Symposium to dive into security affecting ag, aquaculture
EASTON, Md. — To help address the ever-increasing threat of cyberattacks against the U.S. food industry, the second annual Cyberag Symposium on April 14 will bring together experts from the agriculture and cybersecurity sectors to discuss and discover solutions to security problems.
Registration is free and the symposium will be held virtually. Registration is now open at cyberag.org.
“Advancements in American agriculture technology have broad security implications for the country, making data security a top concern,” said Mike Thielke, executive director of the Eastern Shore Entrepreneur Center, organizer of the symposium. “This second symposium will further build awareness about how data protection can be leveraged to protect the agriculture and aquaculture sectors.”

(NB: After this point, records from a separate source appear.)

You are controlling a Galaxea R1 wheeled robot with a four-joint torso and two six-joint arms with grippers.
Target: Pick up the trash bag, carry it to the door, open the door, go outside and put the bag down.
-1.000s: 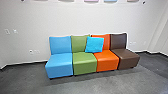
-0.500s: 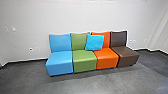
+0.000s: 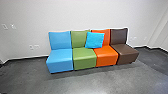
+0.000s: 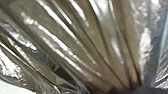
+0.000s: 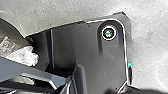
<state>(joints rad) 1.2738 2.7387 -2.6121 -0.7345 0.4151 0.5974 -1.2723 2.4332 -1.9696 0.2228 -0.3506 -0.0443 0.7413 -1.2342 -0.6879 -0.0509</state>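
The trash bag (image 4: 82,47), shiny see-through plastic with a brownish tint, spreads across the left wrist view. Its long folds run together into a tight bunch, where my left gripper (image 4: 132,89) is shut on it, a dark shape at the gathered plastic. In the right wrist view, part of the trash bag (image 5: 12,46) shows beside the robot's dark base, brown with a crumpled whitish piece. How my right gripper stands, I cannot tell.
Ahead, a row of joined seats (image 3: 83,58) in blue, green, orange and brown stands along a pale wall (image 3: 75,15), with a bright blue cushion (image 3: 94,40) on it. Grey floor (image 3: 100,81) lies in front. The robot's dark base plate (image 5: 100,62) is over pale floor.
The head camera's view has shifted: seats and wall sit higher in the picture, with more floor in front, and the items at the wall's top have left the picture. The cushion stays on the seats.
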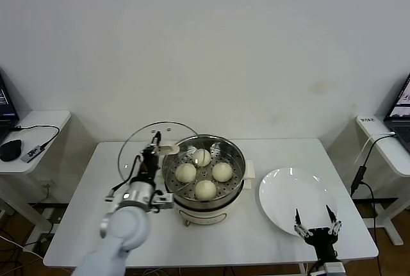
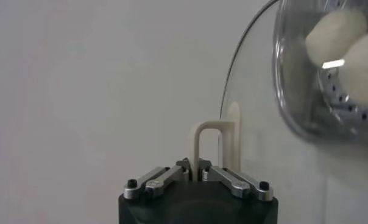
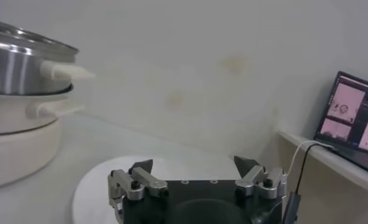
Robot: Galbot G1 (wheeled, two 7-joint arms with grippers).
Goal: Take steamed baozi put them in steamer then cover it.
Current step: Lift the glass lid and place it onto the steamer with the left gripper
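Four smooth cream-white buns [image 1: 204, 173] sit on the holed steel tray inside the shiny steamer [image 1: 236, 156], which stands uncovered on the table [image 1: 269, 237]. The clear glass lid [image 1: 138, 145], metal-rimmed, is held tilted on edge just beside the pot. The left gripper [image 1: 155, 140] is clamped on the lid's cream handle [image 2: 209, 141]. The right gripper [image 1: 316, 219] hovers with fingers spread wide and empty over the near edge of a white plate [image 1: 282, 193].

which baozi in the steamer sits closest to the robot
The front baozi in the steamer, below the other three in the head view.
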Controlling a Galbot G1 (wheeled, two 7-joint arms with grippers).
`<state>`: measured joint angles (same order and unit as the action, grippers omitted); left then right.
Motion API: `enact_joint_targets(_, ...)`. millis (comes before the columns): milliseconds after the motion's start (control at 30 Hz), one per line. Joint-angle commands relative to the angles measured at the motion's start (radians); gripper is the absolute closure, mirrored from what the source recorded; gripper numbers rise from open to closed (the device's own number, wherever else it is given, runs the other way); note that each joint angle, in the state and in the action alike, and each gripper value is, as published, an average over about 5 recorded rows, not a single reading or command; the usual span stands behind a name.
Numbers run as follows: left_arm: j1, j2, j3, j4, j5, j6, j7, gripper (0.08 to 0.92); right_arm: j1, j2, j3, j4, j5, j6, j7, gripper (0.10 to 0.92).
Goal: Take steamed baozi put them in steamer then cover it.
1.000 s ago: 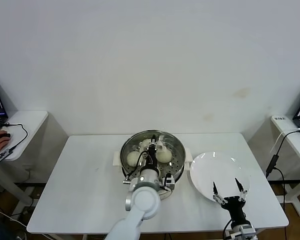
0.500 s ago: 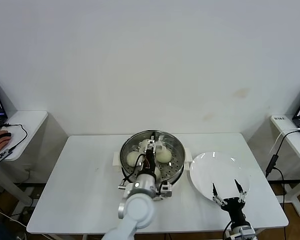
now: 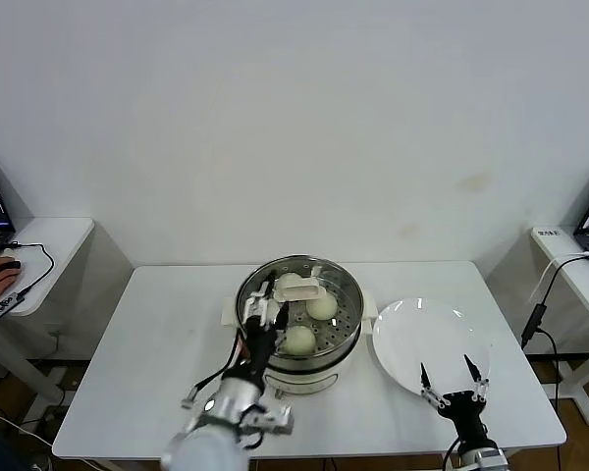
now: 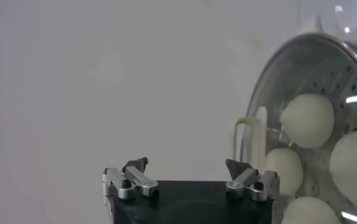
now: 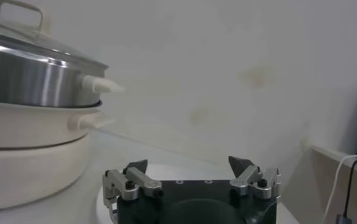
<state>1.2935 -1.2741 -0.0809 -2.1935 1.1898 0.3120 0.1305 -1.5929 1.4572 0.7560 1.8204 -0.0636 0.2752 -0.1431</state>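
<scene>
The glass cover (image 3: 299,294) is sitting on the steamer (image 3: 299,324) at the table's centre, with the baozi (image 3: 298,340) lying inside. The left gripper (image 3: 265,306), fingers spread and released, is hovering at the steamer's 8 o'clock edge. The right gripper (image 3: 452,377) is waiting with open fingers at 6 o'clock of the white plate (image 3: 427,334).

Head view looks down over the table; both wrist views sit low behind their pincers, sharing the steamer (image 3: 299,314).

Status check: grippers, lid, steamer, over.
Left gripper open, empty, at the steamer's near-left rim. Right gripper open, idle over the plate. Cover on the steamer, baozi inside. Nothing in the way.
</scene>
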Motion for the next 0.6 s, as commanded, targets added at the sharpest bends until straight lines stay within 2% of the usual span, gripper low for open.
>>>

A keynote address will be given by Boyd Rutherford, Maryland Liutenant Governor. Presentation topics for the symposium include “Precision Ag: A Supply Chain of Connected Technologies,” “Finding a Balance Between Producer and AgTech Company in Data Usage” and “Farm Management and Cyber Security: The Value of Farm-Generated Data.”
While the agricultural industry has historically had relatively little demand for cybersecurity, new innovations and advancements have left the sector in dire need of safeguarding from exploitation and hacking from outside influences.

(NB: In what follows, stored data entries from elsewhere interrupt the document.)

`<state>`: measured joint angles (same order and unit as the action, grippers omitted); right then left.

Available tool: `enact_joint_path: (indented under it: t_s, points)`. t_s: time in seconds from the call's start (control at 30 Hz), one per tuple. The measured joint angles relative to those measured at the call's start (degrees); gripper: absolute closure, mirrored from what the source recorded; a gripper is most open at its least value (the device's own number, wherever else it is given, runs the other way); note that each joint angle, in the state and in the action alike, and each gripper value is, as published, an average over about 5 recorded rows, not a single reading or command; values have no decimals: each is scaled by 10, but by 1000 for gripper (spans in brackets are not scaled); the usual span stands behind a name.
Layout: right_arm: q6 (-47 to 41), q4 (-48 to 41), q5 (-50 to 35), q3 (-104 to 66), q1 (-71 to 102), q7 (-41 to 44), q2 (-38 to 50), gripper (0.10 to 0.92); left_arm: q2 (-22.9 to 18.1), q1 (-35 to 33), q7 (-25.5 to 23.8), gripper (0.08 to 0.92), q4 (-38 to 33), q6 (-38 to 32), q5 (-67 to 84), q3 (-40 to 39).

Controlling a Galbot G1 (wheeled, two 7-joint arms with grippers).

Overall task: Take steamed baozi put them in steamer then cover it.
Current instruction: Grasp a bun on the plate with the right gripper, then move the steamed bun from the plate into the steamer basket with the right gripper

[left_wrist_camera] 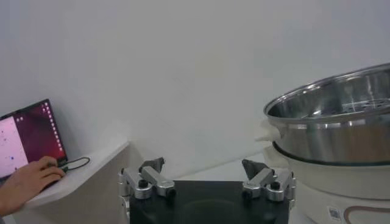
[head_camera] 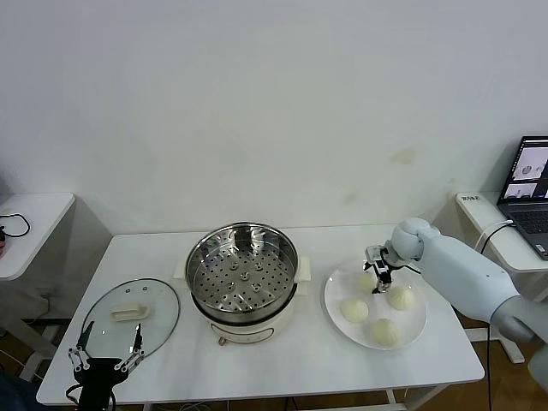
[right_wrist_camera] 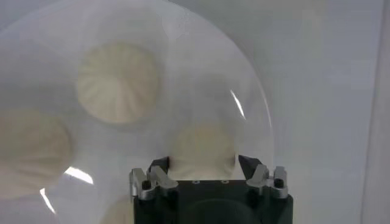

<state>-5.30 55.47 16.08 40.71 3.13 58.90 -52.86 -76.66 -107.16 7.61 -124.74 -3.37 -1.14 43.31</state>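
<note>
White table [head_camera: 300, 347]: right claw [head_camera: 378, 272] straddling baozi [right_wrist_camera: 203, 152], unclosed; left claw [head_camera: 106, 354] open.

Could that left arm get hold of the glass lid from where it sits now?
Probably yes. The left gripper sits open at the near edge of the lid, which lies flat on the table with its handle uncovered; nothing stands between them.

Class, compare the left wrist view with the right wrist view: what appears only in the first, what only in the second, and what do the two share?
Only the left wrist view shows the steamer, its shiny basket on a cream base, plus a laptop on a side table with a person's hand at it, and the open left gripper.

Only the right wrist view shows the white plate holding the buns, with the right gripper straddling one bun.

Both share a black gripper body at the frame's edge and the white tabletop.
</note>
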Motion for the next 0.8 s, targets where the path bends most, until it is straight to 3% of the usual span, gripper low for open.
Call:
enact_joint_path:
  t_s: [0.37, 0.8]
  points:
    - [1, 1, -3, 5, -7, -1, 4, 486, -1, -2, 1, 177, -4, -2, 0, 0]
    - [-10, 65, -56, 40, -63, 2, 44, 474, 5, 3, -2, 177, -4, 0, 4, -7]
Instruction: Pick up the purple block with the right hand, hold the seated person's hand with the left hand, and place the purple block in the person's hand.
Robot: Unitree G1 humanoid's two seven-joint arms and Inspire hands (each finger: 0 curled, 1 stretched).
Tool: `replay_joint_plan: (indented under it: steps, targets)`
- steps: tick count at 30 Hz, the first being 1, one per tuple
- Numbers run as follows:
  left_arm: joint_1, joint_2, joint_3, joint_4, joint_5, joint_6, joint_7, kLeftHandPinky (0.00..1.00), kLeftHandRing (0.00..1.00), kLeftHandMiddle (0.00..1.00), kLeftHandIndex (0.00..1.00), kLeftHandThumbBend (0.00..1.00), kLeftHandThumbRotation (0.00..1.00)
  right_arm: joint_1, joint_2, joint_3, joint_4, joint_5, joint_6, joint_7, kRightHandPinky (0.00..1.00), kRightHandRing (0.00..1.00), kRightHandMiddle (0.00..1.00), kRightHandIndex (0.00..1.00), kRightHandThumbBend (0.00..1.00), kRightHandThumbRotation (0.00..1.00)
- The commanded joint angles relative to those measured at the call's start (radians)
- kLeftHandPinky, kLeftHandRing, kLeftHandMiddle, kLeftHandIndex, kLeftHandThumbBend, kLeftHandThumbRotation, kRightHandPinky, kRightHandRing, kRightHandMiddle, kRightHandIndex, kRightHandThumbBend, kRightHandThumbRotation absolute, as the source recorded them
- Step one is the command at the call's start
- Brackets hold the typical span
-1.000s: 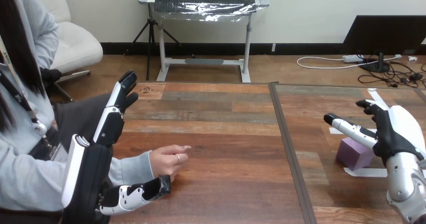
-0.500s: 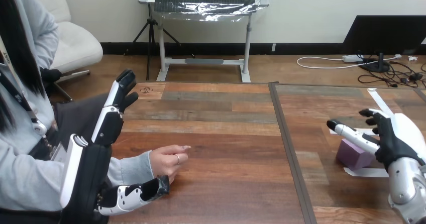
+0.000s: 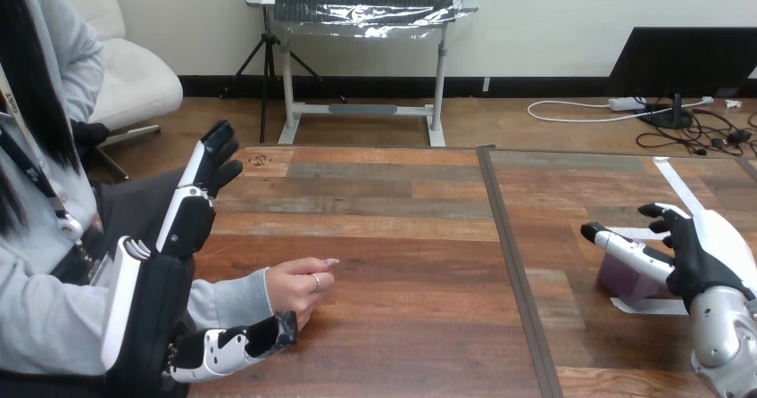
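At the view's right, right hand (image 3: pixel 701 255): fingers spread apart, nothing clasped; held over the purple block (image 3: pixel 625 280).
Under it, purple block: set on the table (image 3: pixel 402 237), partly hidden, beside white tape (image 3: pixel 647 306).
At left, left hand (image 3: pixel 165 295): fingers straight, thumb apart, seen just below the person's sleeve.
Beyond the thumb, person's hand (image 3: pixel 299 284): rested on the table.

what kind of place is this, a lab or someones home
Probably a robot test setup, not a home: a table with white tape marks beside a purple block, the robot's open right hand at the block, and a person's hand resting by its open left hand.
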Motion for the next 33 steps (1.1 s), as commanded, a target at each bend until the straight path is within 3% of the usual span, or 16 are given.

According to a recent survey by Farm Journal Pulse, less than 20 percent of farmers feel confident in their data security.
According to the Federal Bureau of Investigation, cybercrime in 2020 alone cost businesses $4.1 billion in losses stemming from ransomware, phishing, and business email compromise attacks.

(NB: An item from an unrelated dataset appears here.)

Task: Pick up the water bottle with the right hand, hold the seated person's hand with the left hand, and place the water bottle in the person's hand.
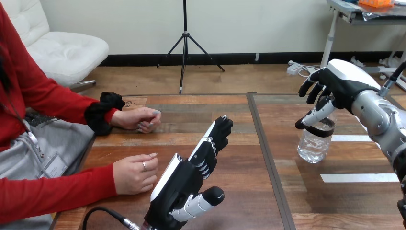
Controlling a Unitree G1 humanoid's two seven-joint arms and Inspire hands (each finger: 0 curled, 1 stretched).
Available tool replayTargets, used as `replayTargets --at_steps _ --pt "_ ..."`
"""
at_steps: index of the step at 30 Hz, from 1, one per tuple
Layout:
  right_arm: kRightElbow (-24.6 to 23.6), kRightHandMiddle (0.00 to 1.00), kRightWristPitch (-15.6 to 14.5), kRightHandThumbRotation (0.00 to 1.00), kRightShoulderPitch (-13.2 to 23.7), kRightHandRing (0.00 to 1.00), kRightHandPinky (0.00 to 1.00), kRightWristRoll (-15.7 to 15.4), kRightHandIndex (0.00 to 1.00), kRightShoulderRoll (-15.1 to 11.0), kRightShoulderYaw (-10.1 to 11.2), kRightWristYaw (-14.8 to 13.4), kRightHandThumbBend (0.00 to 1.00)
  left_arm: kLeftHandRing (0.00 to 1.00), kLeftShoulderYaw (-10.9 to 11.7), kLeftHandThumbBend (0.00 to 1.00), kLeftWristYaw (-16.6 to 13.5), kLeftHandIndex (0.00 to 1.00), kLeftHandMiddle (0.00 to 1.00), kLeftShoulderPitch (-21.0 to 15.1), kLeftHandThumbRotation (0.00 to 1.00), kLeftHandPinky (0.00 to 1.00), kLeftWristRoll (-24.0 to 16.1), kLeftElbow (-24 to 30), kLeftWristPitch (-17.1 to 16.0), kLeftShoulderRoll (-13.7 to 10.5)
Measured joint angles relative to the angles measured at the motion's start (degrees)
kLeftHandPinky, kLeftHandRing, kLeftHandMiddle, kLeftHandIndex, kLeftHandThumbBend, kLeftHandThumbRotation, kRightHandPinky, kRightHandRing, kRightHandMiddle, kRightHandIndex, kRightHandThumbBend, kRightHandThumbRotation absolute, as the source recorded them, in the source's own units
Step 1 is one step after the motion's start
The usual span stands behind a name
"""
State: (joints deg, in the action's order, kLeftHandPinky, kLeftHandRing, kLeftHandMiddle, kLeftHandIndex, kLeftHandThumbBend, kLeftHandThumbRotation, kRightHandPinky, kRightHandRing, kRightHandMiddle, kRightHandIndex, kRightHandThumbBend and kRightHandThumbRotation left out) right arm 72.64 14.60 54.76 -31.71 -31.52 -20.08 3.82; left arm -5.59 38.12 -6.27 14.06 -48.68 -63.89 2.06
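Note:
A clear water bottle [314, 143] stands upright on the wooden table [239, 191] at the right. My right hand [335, 84] hovers just above its top, fingers relaxed and spread, thumb curving over the cap without gripping. My left hand [191, 175] is raised over the table's near middle, edge-on, fingers straight and pointing away. The person's nearer hand [135, 172] rests loosely curled on the table just left of my left hand, apart from it. The person's farther hand [139, 119] lies on the table at the back left.
A dark seam [263, 153] runs down the table between my two hands. White tape strips [359, 178] lie on the table to the right of the bottle.

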Motion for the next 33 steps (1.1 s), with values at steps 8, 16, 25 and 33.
replayTargets --at_steps 8,16,25,33 --pt "-0.9 0.73 0.1 0.22 -0.3 0.69 0.61 -0.6 0.72 0.0 -0.3 1.1 0.98 1.00 0.0 1.00 0.0 1.00 1.00 0.0 0.79 1.00 0.0 0.0 0.0 0.0" --pt "-2.8 0.81 0.5 0.27 -0.8 0.78 0.68 -0.9 0.78 0.0 -0.4 1.5 1.00 1.00 0.0 1.00 0.1 1.00 1.00 -0.1 0.80 1.00 0.1 0.0 0.0 0.0" --pt "-5.3 0.80 0.5 0.28 -0.8 0.77 0.67 -0.8 0.80 -0.1 -0.3 1.7 1.00 1.00 0.0 1.00 0.4 1.00 1.00 -0.2 0.80 1.00 0.2 0.0 0.0 0.0" --pt "-7.5 0.78 1.0 0.32 -0.9 0.74 0.63 -0.6 0.79 -0.3 0.0 1.6 1.00 1.00 0.0 1.00 1.3 1.00 1.00 -0.5 0.79 1.00 1.1 0.0 0.0 0.1"
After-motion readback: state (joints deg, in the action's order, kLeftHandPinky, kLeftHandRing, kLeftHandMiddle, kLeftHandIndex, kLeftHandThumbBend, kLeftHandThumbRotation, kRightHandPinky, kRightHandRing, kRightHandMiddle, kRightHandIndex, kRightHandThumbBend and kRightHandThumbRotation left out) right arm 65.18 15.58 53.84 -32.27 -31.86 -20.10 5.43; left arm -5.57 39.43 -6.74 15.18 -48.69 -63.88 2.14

Personnel from the FBI’s Cyber Division and Baltimore Field Office will provide information on current and projected cyber threats, with examples specific to the Food and Agriculture industry as available.
Topics will include ransomware, business email compromise, insider threats, and how companies and individuals can protect themselves.
The symposium also aims to provide opportunities for members of the cybersecurity community to become aware of the problems facing the agricultural community.